Much has been erroneously reported, and in some measure believed abroad, on this subject, prejudicial in its tendency to the interests and prosperity of this Town. We feel it to be our duty, briefly to correct some mistaken views, entertained by strangers respecting our place. During the high freshets of the present spring, whilst Louisville, Cincinnati, and other places, - are reported to have been more or less deluged; (and in the streets of one of said Towns, Steam Boats it was said, “were seen to ride at anchor,”) the waters of the Rivers here (Ohio and Muskingum) did not transcend the banks by some feet.
The truth is, that the banks of the Ohio at this place, are quite as high, if not higher than they are at the generality of the towns on the River. The occasional inundations at this place, which occur perhaps once in ten years, result from the concurrent and simultaneous rise in the two rivers – Ohio and Muskingum, the latter, at its confluence, uniting with the former at right angles.

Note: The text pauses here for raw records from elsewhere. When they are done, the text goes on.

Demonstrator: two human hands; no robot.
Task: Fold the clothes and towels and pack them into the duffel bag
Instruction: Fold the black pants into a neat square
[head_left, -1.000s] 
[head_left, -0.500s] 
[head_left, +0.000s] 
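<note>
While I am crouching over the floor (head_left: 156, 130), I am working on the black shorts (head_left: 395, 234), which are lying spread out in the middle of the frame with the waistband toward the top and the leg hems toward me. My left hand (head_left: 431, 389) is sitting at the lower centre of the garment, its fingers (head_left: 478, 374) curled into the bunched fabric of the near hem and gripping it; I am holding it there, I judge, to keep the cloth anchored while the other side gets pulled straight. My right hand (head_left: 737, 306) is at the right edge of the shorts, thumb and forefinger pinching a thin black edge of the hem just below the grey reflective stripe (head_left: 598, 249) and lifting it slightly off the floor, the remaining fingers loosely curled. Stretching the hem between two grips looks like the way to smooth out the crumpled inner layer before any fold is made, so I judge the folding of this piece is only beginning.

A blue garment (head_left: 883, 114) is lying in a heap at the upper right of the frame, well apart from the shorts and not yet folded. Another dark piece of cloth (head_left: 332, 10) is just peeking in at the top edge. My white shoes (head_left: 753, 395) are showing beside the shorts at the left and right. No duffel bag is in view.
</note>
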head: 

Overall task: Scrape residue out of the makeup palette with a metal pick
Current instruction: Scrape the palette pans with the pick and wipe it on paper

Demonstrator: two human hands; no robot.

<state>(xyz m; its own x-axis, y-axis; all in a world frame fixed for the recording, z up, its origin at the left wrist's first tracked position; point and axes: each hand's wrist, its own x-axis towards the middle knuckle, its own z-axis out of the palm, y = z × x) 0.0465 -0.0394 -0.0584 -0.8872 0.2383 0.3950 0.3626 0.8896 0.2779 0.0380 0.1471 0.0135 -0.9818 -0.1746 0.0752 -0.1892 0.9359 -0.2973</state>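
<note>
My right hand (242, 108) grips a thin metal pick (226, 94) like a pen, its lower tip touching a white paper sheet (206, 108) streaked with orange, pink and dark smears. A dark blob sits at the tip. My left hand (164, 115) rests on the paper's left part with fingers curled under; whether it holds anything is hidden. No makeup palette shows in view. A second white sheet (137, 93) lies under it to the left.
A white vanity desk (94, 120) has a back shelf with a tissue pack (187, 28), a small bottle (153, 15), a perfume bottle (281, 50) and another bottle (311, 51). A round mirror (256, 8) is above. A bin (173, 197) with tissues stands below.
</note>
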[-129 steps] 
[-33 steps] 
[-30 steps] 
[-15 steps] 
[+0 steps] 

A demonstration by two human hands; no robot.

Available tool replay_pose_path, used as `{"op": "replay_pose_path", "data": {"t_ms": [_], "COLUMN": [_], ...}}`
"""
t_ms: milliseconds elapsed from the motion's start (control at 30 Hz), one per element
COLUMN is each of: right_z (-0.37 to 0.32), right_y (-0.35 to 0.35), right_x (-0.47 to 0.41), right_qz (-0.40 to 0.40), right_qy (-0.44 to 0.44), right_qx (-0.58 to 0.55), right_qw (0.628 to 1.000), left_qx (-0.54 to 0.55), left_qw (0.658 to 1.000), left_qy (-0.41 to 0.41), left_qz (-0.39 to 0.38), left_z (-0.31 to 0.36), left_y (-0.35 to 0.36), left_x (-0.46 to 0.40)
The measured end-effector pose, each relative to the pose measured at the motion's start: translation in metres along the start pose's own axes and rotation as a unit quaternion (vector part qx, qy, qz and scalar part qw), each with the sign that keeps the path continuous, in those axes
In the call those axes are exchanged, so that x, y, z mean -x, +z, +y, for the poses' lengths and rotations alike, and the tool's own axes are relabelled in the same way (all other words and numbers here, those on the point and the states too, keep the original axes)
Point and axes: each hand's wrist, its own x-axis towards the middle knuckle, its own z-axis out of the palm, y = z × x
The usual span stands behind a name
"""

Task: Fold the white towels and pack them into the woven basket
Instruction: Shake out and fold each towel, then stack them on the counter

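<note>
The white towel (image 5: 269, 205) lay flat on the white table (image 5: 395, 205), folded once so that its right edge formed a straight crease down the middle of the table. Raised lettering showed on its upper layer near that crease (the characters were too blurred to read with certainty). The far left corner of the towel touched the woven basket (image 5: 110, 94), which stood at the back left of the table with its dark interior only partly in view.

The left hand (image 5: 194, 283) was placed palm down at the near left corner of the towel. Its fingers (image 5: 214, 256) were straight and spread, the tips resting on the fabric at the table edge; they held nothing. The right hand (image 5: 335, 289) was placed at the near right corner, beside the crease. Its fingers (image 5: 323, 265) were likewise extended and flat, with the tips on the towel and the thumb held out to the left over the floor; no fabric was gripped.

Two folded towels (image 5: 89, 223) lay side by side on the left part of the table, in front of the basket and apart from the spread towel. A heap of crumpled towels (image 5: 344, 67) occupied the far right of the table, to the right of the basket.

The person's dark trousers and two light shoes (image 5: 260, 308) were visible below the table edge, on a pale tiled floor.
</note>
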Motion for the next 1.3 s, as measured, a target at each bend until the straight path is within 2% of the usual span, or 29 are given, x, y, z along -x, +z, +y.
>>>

Some are led to suppose, from the Bug-Bear stories circulated abroad, that this town is situated very low, and is a sort of swamp or morass, than which, nothing can be more foreign from the truth. Our river banks are about forty feet high, and on Point Harmar still higher. At a short distance from the river, after ascending an acclivity of fifty or sixty feet, a beautiful and extensive plain presents itself to view, on which a part of the town is built; this summit has never been approached by flood, (since the general deluge) scarcely to its base.